Under-19 winger Losi Filipo had been charged with assault following an incident in central Wellington in October last year, when he was 17 and still at secondary school.
Now 18, he was last month discharged without conviction in the District Court.
The case has attracted significant media attention, with the four victims and their families questioning why Filipo's promising rugby career apparently helped him escape punishment.
Judge Bruce Davidson said a conviction would be out of proportion to the gravity of the offending because of the affects on Filipo's rugby career, although he accepted the offending was serious.
"His chosen career would well be outside his purview if convicted," he said.
"I have to ask myself are the courts truly in the business of destroying people's career prospects when there is a safety valve mechanism available?"

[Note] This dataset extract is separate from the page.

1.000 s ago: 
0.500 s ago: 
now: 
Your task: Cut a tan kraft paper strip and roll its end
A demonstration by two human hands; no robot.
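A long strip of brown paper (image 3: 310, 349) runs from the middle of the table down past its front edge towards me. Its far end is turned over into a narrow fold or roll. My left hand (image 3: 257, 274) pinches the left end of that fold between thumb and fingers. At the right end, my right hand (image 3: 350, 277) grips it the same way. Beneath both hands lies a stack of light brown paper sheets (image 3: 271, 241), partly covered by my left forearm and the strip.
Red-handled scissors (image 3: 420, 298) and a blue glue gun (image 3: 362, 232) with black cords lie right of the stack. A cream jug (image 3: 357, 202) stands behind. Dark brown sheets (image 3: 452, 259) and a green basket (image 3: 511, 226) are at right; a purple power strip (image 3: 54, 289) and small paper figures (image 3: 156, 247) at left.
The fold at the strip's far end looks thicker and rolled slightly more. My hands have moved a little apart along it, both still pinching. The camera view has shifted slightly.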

The court heard one of the victims had been repeatedly punched and stomped, leaving him unconscious and hospitalised overnight.
On Tuesday, a spokeswoman for Crown Law said the Solicitor-General had become aware of the case in the last day due to media attention.
"We are now looking into this matter and will not be commenting further at this time," she said.
Earlier, lobby group Family First said they would be writing to the Solicitor- General asking for an appeal, saying the sentence sent a dangerous message.
A pre-game protest is also planned outside Wellington's NPC match against Southland at Westpac Stadium on Friday in opposition of Wellington Rugby's decision to keep Filipo.
Wellington Rugby says it does not support violence in any form but will support Filipo during his rehabilitation.
It was a difficult situation for everyone, chief executive Steve Rogers says.
Filipo's actions were extremely disappointing, but since the offending, he had completed 150 hours of voluntary work with a youth development group promoting positive behaviour through sport and has undertaken regular counselling, he said.
Wellington Rugby had given generic information to Filipo's lawyer about the effects of a conviction but wasn't privy to the full details of the case.
"Based on the facts made available to us, and the court judgement that deemed a conviction out of proportion to the gravity of the offence, we continued down the path of providing Losi with a support network to assist in his rehabilitation."